We thus conclude that the Court of Criminal Appeals erred in stating that the forgery affidavits submitted into evidence by the State gave the jury "its only opportunity to examine the actual signature of the victim of the forgery, [Mr.] Campbell, and to compare that signature with the signature on the forged checks." As noted by the transcribed testimony set out above, Featherston himself submitted into evidence a check and a forgery affidavit, which the jury had before it for signature comparison purposes. Moreover, because this evidence had already been submitted into evidence by Featherston, the State's subsequent submission of the two forgery affidavits was "merely cumulative" insofar as it presented the jury with an authenticated signature of the victim, for comparison purposes, and the fact that it "strengthened" the State's case is not fatal. See Dawson and Baker. We further agree with Judge Shaw's statement in his dissent (see note 1 to this opinion) that the forgery affidavits were cumulative because there was "other evidence that strongly indicated the appellant's guilt, including the testimony of the victim's son, William Campbell; the testimony of Investigators Mike Smith and Mike Pettey; the appellant's statement; and the videotape of the appellant's cashing the forged checks." 849 So. 2d at 217.

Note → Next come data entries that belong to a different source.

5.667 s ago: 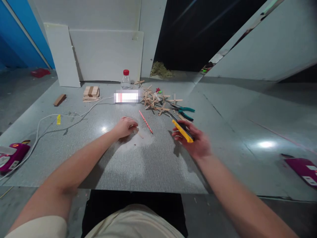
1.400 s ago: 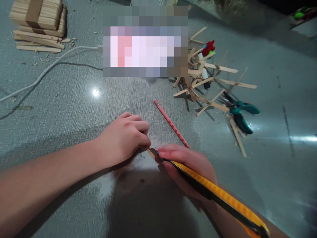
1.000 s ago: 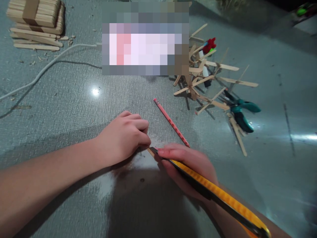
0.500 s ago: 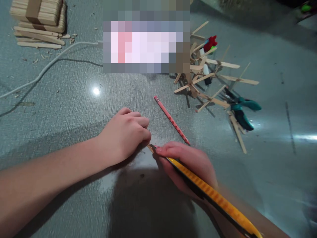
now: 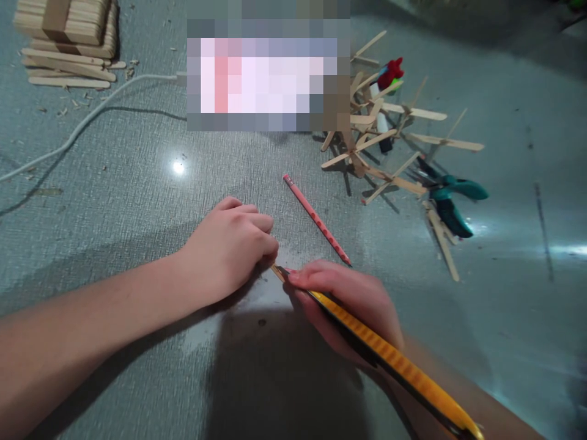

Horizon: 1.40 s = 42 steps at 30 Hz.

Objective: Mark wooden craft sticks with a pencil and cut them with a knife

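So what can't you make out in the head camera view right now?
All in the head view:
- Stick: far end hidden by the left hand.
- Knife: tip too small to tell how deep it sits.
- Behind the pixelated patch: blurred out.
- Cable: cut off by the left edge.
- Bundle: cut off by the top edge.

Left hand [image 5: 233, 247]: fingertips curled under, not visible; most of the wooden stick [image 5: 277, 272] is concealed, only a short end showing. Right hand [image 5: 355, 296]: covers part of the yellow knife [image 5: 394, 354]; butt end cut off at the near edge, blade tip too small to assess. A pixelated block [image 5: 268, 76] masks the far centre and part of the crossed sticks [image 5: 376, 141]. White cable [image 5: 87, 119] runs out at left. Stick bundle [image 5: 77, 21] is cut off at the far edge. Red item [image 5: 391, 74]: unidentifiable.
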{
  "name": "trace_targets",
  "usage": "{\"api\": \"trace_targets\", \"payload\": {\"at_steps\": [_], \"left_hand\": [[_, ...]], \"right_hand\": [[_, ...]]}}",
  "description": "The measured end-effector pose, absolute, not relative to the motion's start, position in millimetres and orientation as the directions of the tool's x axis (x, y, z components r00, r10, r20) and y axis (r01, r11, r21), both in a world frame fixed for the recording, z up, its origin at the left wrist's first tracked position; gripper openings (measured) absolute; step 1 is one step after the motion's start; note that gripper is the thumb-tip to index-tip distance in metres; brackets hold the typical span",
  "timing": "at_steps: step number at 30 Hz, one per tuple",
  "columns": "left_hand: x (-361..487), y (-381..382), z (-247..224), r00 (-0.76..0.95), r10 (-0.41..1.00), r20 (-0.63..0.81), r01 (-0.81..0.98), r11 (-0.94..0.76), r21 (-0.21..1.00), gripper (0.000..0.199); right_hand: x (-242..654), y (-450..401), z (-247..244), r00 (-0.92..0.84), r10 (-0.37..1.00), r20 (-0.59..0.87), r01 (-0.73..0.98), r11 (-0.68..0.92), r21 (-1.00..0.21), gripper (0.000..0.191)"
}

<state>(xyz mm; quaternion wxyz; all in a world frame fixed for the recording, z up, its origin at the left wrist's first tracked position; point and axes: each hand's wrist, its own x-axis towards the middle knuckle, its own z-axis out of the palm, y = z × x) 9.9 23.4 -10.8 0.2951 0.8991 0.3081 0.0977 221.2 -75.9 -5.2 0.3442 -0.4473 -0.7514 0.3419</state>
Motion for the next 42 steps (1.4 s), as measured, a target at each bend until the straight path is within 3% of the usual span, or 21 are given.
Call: {"api": "trace_targets", "payload": {"at_steps": [14,19,27,42], "left_hand": [[8.2,22.7,-10.5,0.795,0.606,0.022,0.478,-0.648,0.593,0.021],[2.4,21.4,-12.1,0.815,0.568,0.114,0.419,-0.715,0.560,0.021],[-5.3,16.8,-11.8,0.845,0.465,0.265,0.326,-0.840,0.434,0.038],[-1.9,15.0,-8.9,0.811,0.563,0.159,0.411,-0.742,0.530,0.021]], "right_hand": [[225.0,-78.9,-8.0,-0.341,0.917,0.207,0.431,0.348,-0.833,0.028],[227.9,-77.5,-9.0,-0.353,0.908,0.225,0.393,0.362,-0.845,0.023],[232.4,-79.7,-9.5,-0.274,0.941,0.196,0.348,0.287,-0.892,0.031],[229.4,-80.0,-9.7,-0.270,0.934,0.234,0.386,0.328,-0.862,0.035]]}}
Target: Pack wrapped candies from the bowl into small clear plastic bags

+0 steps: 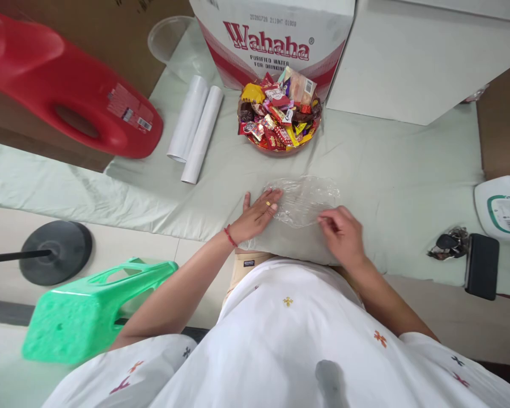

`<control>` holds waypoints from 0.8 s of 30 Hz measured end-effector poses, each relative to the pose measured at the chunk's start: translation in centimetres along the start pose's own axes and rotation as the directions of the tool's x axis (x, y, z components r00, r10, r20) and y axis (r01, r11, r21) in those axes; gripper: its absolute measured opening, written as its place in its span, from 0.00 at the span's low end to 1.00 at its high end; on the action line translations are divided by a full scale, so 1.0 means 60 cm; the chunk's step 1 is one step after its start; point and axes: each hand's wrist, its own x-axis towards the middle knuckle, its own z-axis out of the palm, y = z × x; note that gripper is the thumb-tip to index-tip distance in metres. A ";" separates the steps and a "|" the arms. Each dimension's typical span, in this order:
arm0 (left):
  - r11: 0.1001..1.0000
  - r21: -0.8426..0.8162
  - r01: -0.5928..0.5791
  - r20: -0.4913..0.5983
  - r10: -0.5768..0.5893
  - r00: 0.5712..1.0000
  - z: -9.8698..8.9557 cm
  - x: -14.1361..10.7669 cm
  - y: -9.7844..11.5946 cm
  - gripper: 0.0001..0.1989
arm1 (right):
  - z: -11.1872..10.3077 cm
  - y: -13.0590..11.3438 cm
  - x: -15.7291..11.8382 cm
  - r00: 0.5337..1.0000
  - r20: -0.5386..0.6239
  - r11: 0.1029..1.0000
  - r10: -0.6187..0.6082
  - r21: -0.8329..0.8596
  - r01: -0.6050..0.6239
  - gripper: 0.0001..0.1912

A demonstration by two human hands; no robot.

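A crinkled clear plastic bag (pixel 304 198) lies on the pale green cloth in front of me. My left hand (pixel 259 215) rests flat over its left side, fingers stretched out, with a ring on one finger and a red bracelet at the wrist. At the right edge of the plastic, my right hand (pixel 342 229) is closed in a pinch on it. Beyond the plastic stands a bowl (pixel 276 148) heaped with wrapped sweets (pixel 280 110).
Two white paper rolls (pixel 195 130) and a red jug (pixel 110 107) are at left. Behind the bowl is a Wahaha carton (pixel 272 45), beside a white box (pixel 408 56). Keys (pixel 448 243), a black phone (pixel 482 266) and a white bottle (pixel 504 207) lie right. A green stool (pixel 85 306) stands lower left.
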 end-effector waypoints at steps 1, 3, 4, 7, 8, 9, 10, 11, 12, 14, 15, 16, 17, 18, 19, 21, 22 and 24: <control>1.000 0.007 0.008 0.001 -0.008 1.000 -0.001 -0.001 0.002 0.30 | 0.023 -0.013 0.003 0.997 0.077 1.000 -0.016 0.017 0.015 0.12; 1.000 0.020 0.022 0.005 -0.022 1.000 -0.003 -0.001 0.006 0.31 | 0.063 -0.029 0.012 0.987 0.160 0.999 -0.023 -0.031 0.028 0.13; 0.999 0.022 0.026 0.008 -0.026 1.000 -0.003 -0.002 0.007 0.31 | 0.079 -0.034 0.017 0.983 0.181 0.996 -0.024 -0.081 0.039 0.15; 1.000 0.009 0.028 0.015 -0.029 0.999 -0.003 -0.002 0.010 0.31 | 0.109 -0.042 0.028 0.971 0.240 0.961 -0.013 -0.264 0.078 0.23; 1.000 0.004 0.027 0.015 -0.027 1.000 -0.002 -0.002 0.009 0.31 | 0.115 -0.045 0.030 0.965 0.261 0.943 0.007 -0.322 0.080 0.25; 1.000 -0.002 0.026 0.011 -0.026 1.000 -0.001 -0.002 0.008 0.31 | 0.119 -0.047 0.030 0.961 0.276 0.924 0.034 -0.375 0.075 0.25; 1.000 -0.008 0.022 0.008 -0.022 1.000 0.001 -0.001 0.007 0.31 | 0.123 -0.049 0.030 0.956 0.285 0.905 0.062 -0.419 0.067 0.25; 1.000 -0.015 0.017 0.004 -0.017 1.000 0.002 0.000 0.005 0.32 | 0.125 -0.052 0.029 0.953 0.290 0.889 0.085 -0.454 0.059 0.25; 1.000 -0.020 0.011 0.002 -0.011 1.000 0.003 0.001 0.004 0.32 | 0.128 -0.053 0.027 0.952 0.291 0.877 0.098 -0.478 0.056 0.24; 1.000 -0.026 0.004 -0.001 -0.004 1.000 0.004 0.002 0.003 0.32 | 0.131 -0.056 0.021 0.953 0.289 0.862 0.089 -0.502 0.072 0.21; 1.000 -0.028 0.005 0.001 -0.005 1.000 0.004 0.003 0.003 0.32 | 0.132 -0.056 0.018 0.955 0.288 0.859 0.068 -0.504 0.090 0.19; 0.999 -0.032 0.010 0.005 -0.010 1.000 0.003 0.003 0.004 0.32 | 0.132 -0.055 0.015 0.959 0.282 0.860 0.038 -0.497 0.112 0.17; 0.999 -0.038 0.017 0.010 -0.017 1.000 0.002 0.004 0.005 0.32 | 0.130 -0.054 0.011 0.964 0.267 0.865 -0.001 -0.484 0.135 0.17; 0.999 -0.045 0.025 0.016 -0.024 1.000 0.000 0.004 0.006 0.32 | 0.128 -0.052 0.008 0.969 0.241 0.871 -0.050 -0.464 0.160 0.17; 0.998 -0.052 0.031 0.022 -0.030 0.999 -0.001 0.004 0.008 0.32 | 0.124 -0.050 0.004 0.973 0.206 0.877 -0.107 -0.441 0.190 0.17; 0.997 -0.062 0.039 0.025 -0.037 0.999 -0.004 0.003 0.011 0.32 | 0.115 -0.046 -0.004 0.960 0.132 0.876 -0.246 -0.394 0.278 0.16; 0.997 -0.065 0.041 0.023 -0.039 0.999 -0.005 0.003 0.012 0.32 | 0.110 -0.043 -0.007 0.941 0.103 0.863 -0.322 -0.376 0.337 0.15; 0.997 -0.068 0.048 0.016 -0.047 0.999 -0.007 0.003 0.014 0.32 | 0.101 -0.040 -0.014 0.881 0.070 0.816 -0.467 -0.351 0.460 0.12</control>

Therefore, the judgment of the Court of Criminal Appeals is reversed and this cause is remanded for that court to proceed in a manner consistent with this opinion.
REVERSED AND REMANDED.[*]
MOORE, C.J., and HOUSTON, SEE, LYONS, BROWN, WOODALL, and STUART, JJ., concur.NOTES
 Judge Shaw issued a dissenting opinion. That opinion stated, in pertinent part:
"Notwithstanding the apparent error in admitting the forgery affidavits into evidence, I cannot hold, `after an examination of the entire cause,' that that error `probably injuriously affected [the appellant's] substantial rights.' I agree with the State that the forgery affidavits were merely cumulative of other evidence that strongly indicated the appellant's guilt, including the testimony of the victim's son, William Campbell; the testimony of Investigators Mike Smith and Mike Pettey; the appellant's statement; and the videotape of the appellant's cashing the forged checks. I do not believe that the findings of the jury in this case turned on the admission of the forgery affidavits."
849 So. 2d at 217 (Shaw, J., dissenting).
[*] Note from the reporter of decisions: On October 18, 2002, on remand from the Supreme Court, the Court of Criminal Appeals affirmed, without opinion.